In a sane world he knew he’d make Sadler pay for the games he’d played today, but with Jacqueline still missing, and a stranger’s corpse turning up on the far side of their woods, the world was anything but sane.

Sighing, he glanced at his watch, then closed his eyes as his thoughts drifted out across the stark, misted plains of the moor, down into the clefts, over the harsh granite tors to the rugged uplands, so remote and forbidding. Jacqueline had never been able to feel the romance of the moor, had always failed to see the beauty in its rivers and waterfalls, wooded valleys and colourful heathland. She found everything about it sinister and threatening, detested its folklore and was afraid of its wildlife. To think of her out there on a night like this, alone, lost, maybe even …

Sitting forward, he put his head in his hands. Why was he tormenting himself like this when she was no more out there on the moor than she was here in this house? He had to let go of such madness or he’d be no good to himself, never mind anyone else.

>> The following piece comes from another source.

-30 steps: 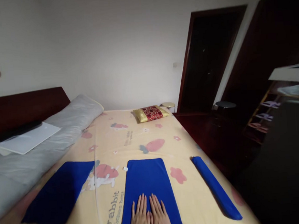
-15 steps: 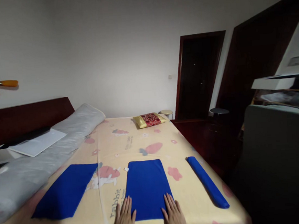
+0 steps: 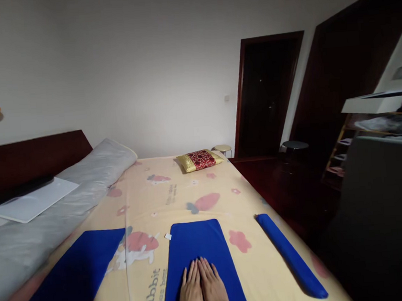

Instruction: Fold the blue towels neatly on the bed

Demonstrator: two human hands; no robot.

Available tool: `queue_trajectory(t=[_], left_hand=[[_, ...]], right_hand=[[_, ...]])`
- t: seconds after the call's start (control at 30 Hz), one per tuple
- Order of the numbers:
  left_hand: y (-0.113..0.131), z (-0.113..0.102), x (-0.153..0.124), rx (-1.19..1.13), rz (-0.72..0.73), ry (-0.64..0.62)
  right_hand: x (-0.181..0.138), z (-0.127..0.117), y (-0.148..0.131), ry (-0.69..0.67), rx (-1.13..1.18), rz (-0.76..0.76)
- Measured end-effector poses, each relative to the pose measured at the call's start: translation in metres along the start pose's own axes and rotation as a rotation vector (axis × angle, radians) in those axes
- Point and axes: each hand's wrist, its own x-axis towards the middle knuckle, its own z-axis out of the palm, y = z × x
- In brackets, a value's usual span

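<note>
A blue cloth (image 3: 198, 239) with a small white tag lies flat on the patterned bed sheet in front of me. My left hand (image 3: 191, 288) rests palm down on its middle, fingers stretched out. Right beside it, my right hand (image 3: 213, 286) lies flat on the same cloth, the two hands touching along their inner edges. To the left is another blue cloth (image 3: 75, 276), spread flat and partly in shadow. On the right side of the bed lies a blue cloth roll (image 3: 291, 257).
A red and gold pillow (image 3: 200, 160) sits at the far end of the bed sheet (image 3: 176, 189). Along the left run a grey rolled bedding (image 3: 94, 172) and a white flat object (image 3: 34, 198). Stools (image 3: 294, 146) and a dark cabinet (image 3: 386, 201) stand to the right.
Both hands have moved from the side edges of the middle blue cloth to its centre, coming together there. The view has shifted slightly closer.
</note>
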Motion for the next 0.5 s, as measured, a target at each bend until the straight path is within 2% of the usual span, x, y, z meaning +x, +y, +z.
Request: queue_trajectory(t=[0.1,0.27,0.37,0.5], left_hand=[[-0.012,0.004,0.012,-0.019,0.036,-0.033],[-0.033,-0.001,0.046,-0.066,0.145,0.028],[-0.041,0.000,0.072,-0.099,0.106,0.044],[-0.053,0.006,0.103,-0.106,-0.035,0.078]], right_hand=[[0.015,-0.001,0.006,-0.009,0.000,-0.052],[0.043,-0.006,0.024,-0.017,-0.026,-0.002],[0.062,-0.006,0.041,0.006,-0.055,0.047],[0.088,-0.008,0.066,0.022,-0.099,0.030]])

Inhaling deeply, he drew his hands down over his unshaven face and let the breath go slowly. Somewhere in the distance thunder was rumbling through
the
heavens, while rain pattered against the windows of the room. The garden lights were on now, and as far as he could make out everyone had gone home. Whether they were planning to continue the search tomorrow he had no idea, nor, at this moment, did he particularly care. He only wanted to go on sitting in this silence, trying to work out what he was going to do about Kelsey. She had to be his priority, he was in no doubt about that, but knowing he had a son who needed him, and whose first fifteen months of life had already been lost to him … He didn’t want to waste any more time. Even now he was longing to see the boy, hold him in his arms, and feel the energy of his young life.

It couldn’t happen yet, though, so at some point he would call Vivienne to tell her that in spite of the way he’d reacted, she was right to protect their son the way she had, and that she should continue to until all this was over. He wouldn’t do it tonight. He’d endured enough attacks on his father’s conscience for one day, and had neither the energy, nor the will right now, to try dealing with any more.

Chapter Twelve

‘VIVI, HI, ARE
you OK?’ Alice said, sounding oddly tentative.

Instantly tensing, Vivienne said, ‘I’m fine. Just giving Rufus his breakfast.’

‘OK. I don’t suppose you’ve seen the
Mail
yet today?’

Vivienne’s heart immediately contracted. ‘No, Mum takes the
Express
. Why? What’s in it?’

‘You’d better brace yourself. I’m afraid Rufus – or Miles’s love child as they’re calling him – has made the front page.’

‘Oh my God,’ Vivienne murmured, putting down the spoon she was holding.

‘The byline belongs to Justine James.’

Vivienne almost reeled. ‘But how does she know? She can’t …’ Her eyes closed. ‘Miles wouldn’t have told her. He just wouldn’t.’

‘It doesn’t seem likely,’ Alice agreed.

More dismay sank into Vivienne’s heart. ‘There’s only one other person I can think of,’ she said flatly. ‘My sister, Caroline.’

Alice didn’t comment, showing that her suspicions had already moved in that direction.

‘Or her husband,’ Vivienne continued. ‘One of them has to be the source.’